#### [GIVEN DATA]
◇ ◇ ◇ ◇

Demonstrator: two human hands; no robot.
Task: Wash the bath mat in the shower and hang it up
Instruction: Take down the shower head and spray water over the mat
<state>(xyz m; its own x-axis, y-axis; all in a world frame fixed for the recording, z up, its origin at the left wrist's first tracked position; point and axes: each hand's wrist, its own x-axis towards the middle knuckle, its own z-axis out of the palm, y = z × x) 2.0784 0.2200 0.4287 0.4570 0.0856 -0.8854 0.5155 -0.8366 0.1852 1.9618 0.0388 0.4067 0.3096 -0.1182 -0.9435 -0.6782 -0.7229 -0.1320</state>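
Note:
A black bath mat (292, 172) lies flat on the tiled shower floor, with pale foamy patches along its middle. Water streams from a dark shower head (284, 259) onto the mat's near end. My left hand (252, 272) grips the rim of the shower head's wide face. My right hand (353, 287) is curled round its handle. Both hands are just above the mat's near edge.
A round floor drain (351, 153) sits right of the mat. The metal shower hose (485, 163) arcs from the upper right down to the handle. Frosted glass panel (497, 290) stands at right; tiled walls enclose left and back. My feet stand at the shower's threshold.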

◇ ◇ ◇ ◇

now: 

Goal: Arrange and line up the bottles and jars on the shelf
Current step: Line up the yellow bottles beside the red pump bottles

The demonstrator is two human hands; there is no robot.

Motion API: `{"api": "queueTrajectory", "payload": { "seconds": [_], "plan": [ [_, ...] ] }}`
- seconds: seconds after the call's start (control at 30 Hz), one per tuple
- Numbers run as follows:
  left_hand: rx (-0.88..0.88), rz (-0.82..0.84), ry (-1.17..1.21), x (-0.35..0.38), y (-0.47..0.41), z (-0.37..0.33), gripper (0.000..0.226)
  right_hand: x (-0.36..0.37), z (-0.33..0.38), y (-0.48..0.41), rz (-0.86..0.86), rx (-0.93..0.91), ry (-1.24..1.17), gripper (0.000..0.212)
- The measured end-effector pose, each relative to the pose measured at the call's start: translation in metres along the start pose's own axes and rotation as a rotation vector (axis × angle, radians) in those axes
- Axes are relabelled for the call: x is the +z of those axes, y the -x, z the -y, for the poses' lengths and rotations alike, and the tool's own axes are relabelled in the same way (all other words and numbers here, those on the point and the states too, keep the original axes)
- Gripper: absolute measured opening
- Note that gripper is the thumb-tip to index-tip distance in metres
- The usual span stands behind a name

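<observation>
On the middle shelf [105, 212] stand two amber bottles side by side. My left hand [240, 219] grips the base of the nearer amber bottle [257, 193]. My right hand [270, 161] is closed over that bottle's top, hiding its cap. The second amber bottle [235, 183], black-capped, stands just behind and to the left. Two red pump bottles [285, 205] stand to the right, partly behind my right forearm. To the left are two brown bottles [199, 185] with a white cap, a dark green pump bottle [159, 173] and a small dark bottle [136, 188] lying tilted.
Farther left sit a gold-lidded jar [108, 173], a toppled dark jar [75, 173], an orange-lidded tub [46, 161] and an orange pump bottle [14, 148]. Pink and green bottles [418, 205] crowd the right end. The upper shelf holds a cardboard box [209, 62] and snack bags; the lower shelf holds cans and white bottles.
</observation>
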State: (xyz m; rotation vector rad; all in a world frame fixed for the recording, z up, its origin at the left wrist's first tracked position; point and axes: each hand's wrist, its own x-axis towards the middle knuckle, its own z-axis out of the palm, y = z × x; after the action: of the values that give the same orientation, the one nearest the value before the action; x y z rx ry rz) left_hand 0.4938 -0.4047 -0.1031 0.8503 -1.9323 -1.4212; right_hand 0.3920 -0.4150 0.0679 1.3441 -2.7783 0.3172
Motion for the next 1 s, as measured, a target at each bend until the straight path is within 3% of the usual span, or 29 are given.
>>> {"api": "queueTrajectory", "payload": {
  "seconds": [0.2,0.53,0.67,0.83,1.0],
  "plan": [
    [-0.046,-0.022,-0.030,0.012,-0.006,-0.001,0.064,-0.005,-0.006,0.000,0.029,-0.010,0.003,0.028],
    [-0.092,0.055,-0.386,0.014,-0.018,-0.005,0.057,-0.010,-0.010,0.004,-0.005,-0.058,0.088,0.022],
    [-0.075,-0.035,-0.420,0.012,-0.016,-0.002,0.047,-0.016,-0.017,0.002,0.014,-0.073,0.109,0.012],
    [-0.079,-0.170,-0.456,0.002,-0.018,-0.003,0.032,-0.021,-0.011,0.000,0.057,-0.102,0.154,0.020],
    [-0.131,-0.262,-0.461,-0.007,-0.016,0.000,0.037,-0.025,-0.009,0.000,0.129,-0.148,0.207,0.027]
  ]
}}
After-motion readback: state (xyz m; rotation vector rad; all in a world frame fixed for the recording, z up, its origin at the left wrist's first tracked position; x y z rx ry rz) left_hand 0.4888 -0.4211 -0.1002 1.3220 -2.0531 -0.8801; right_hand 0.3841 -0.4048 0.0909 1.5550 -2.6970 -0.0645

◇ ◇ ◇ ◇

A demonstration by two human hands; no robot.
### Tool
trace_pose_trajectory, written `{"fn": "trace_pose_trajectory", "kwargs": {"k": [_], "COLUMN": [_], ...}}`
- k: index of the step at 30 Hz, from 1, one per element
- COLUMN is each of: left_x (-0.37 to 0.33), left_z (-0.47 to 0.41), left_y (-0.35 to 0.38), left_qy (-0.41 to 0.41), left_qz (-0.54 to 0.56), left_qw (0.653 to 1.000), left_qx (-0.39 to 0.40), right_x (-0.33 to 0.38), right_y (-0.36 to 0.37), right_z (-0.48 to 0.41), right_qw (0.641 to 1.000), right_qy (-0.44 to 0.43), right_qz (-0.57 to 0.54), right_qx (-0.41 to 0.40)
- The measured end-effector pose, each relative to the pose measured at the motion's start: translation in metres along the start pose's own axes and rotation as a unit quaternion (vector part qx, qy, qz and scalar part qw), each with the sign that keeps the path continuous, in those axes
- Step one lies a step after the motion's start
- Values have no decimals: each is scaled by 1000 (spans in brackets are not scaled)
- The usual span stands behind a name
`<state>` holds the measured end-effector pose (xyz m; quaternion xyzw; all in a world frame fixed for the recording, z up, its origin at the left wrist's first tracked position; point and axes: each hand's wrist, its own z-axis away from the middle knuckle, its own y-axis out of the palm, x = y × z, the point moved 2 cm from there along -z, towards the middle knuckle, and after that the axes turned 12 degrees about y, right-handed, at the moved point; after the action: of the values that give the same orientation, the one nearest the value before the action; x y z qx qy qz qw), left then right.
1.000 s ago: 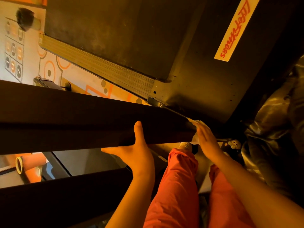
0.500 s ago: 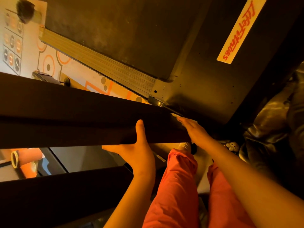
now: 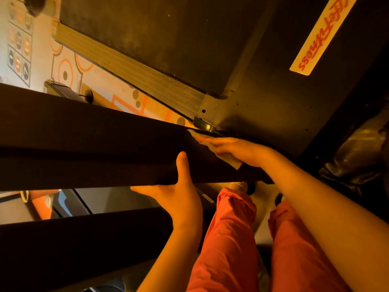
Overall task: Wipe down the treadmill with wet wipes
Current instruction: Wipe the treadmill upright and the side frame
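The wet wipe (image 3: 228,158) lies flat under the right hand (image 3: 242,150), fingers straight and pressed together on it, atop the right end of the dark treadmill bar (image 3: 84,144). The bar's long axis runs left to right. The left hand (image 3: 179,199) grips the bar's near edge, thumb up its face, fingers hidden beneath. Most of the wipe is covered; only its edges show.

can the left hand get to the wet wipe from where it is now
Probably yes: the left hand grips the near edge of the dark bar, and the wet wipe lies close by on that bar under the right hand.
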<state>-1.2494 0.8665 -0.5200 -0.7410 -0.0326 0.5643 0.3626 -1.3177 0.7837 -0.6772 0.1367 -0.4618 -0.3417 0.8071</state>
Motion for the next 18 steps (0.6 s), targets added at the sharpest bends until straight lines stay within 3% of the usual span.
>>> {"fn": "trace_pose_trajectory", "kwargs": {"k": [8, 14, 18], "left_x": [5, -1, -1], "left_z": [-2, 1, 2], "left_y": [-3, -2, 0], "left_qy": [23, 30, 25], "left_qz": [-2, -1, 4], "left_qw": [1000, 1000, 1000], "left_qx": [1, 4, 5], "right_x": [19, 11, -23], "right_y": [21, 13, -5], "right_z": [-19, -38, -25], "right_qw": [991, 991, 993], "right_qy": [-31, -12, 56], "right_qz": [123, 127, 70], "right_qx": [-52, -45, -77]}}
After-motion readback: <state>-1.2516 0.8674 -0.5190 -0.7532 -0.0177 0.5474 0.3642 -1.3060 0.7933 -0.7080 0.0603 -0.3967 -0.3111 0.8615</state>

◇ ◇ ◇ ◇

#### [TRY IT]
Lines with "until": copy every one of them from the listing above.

#### [REPLY TO THE EXERCISE]
Motion for the next 1 s, as measured, a target at each bend until the straight path is within 3% of the usual span, or 29 are given.
Motion for the next 18 steps (0.6 s), targets added at the sharpest bends until straight lines stay within 3% of the usual span.

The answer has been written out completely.